“Degenen die de vrijheid hebben weten van gekkigheid niet wat ze ermee moeten doen, en degenen die het niet hebben worden gek van jaloezie.”
Aldus Dostojewski.
Bijzondere observatie die mij onlangs weer triggerde toen ik betrokken werd bij een in gang gezet verandertraject. Een traject dat, zoals zo vaak en zoals altijd goed bedoeld, vanaf de werkvloer werd gedreven en natuurlijk vraaggericht en integraal zou moeten zijn. Begrippen die inmiddels iedereen omarmt doch die in de praktijk van alledag telkens weer tot grote meningsverschillen leiden. Maar dat terzijde, stof voor een volgend blog?
In dit geval wilden professionals vooral ‘hun eigen ding’ kunnen doen. Gedreven door een onuitroeibaar vertrouwen in de eigen professionaliteit vond men dat het management vooral goed moest luisteren, en –dus- zou moeten volgen. Ervaringen van de werkvloer zijn tenslotte heilig. Managers daarentegen worstelden met dit adagium. Zij waren het er in beginsel mee eens, klinkt namelijk erg logisch en ja, we moeten vertrouwen op de professionaliteit van onze medewerkers, nietwaar? Maar waar sturen we dan nog op?
Beide overtuigingen werden halstarrig overeind gehouden. Professionals deden hun best om van de vrijheid te genieten, managers stimuleerden elkaar om op de handen te blijven zitten. En gezamenlijk verloor men het zicht op de realiteit.
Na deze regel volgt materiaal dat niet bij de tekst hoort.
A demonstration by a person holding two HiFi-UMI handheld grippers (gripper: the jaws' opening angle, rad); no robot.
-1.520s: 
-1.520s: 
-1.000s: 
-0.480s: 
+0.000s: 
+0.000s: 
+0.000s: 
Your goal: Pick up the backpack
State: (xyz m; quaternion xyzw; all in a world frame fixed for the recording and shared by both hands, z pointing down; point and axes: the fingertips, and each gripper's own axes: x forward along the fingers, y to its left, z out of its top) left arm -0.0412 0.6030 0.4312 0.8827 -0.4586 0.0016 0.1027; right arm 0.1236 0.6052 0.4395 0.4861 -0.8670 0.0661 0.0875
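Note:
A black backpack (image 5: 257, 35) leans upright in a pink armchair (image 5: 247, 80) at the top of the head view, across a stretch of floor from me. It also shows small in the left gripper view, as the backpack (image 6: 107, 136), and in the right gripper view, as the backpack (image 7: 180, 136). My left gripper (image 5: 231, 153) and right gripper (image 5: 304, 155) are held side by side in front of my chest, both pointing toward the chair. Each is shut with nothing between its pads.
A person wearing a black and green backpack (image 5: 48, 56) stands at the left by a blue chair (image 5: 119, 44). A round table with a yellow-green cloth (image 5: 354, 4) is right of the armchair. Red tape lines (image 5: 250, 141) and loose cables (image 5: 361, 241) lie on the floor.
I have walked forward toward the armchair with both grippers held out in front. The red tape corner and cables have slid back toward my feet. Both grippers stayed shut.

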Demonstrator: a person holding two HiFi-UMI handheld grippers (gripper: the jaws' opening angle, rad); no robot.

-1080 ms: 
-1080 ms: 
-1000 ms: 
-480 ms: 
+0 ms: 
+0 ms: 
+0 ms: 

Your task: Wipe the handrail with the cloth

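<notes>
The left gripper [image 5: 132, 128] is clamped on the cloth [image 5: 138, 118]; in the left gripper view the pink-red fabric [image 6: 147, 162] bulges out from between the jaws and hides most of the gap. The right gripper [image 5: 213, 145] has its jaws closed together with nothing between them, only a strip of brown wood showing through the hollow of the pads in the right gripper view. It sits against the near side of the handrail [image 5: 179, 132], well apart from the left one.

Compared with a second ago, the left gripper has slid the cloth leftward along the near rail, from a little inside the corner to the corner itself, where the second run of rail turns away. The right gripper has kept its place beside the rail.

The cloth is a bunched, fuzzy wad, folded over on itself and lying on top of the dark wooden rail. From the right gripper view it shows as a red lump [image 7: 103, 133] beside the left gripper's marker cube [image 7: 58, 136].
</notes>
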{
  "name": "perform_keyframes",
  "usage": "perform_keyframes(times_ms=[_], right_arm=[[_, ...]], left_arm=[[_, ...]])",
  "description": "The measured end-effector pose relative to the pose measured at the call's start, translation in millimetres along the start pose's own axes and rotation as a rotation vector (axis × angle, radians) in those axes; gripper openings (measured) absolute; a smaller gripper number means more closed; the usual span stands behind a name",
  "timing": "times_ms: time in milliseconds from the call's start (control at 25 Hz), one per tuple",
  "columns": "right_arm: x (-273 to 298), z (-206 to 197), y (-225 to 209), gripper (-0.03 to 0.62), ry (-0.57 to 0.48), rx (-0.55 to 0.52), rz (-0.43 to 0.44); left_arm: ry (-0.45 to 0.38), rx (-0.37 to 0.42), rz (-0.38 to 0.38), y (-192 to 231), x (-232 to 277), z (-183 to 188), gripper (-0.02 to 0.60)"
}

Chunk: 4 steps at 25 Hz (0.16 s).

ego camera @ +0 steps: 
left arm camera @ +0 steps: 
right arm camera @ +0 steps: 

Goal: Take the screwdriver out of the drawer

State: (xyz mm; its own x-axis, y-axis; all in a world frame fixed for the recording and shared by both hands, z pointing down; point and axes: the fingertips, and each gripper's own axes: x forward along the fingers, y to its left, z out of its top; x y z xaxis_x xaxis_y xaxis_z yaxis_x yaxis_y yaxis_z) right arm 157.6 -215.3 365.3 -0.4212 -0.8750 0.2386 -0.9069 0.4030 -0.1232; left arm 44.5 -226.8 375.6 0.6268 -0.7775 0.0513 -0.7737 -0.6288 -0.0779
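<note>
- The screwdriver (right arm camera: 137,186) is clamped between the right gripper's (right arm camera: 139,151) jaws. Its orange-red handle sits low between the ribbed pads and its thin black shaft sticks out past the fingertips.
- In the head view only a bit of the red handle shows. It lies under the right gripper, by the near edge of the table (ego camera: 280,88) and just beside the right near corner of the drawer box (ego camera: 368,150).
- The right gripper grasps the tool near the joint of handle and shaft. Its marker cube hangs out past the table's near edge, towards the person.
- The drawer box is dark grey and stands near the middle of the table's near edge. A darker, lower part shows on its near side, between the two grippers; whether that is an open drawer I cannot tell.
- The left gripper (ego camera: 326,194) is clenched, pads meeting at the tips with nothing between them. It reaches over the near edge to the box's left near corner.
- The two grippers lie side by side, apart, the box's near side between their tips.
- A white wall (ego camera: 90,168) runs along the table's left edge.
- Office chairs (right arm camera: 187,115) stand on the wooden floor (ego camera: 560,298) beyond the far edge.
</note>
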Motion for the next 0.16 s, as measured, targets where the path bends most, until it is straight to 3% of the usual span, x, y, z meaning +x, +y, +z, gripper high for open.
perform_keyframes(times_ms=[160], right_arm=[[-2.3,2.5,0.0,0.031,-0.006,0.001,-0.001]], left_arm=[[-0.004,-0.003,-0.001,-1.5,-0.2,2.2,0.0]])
Het zou niet lang duren alvorens professionals, verdwaald in die weerbarstige realiteit en niet wetend waar-naar-toe, meer en meer begonnen te roepen om kaders, richtlijnen, doelen, een gezamenlijke visie……….. en managers lieten hun handen al even gauw wapperen omdat de beoogde bestemming steeds verder uit het zicht verdween.
Gelukkig bleek het helemaal niet zo ingewikkeld om met elkaar in gesprek te gaan over die gezamenlijke opdracht, over invulling van taken en verantwoordelijkheden en aldus de draad weer op te pakken. Het besef dat autonomie en professionaliteit geen vrijbrief betekent, en dat sturing en controle allerminst een keurslijf behoeft bleek niet verdwenen en voelde als een verademing.
Vrijheid is een groot goed. In vele opzichten. Doch staat nooit op zichzelf. De eigen verantwoordelijkheid ontslaat niemand van de plicht tot toetsing van het eigen handelen. Gezamenlijke verantwoordelijkheid impliceert wederkerigheid. De juiste verbinding creëert weldadige vrijheid.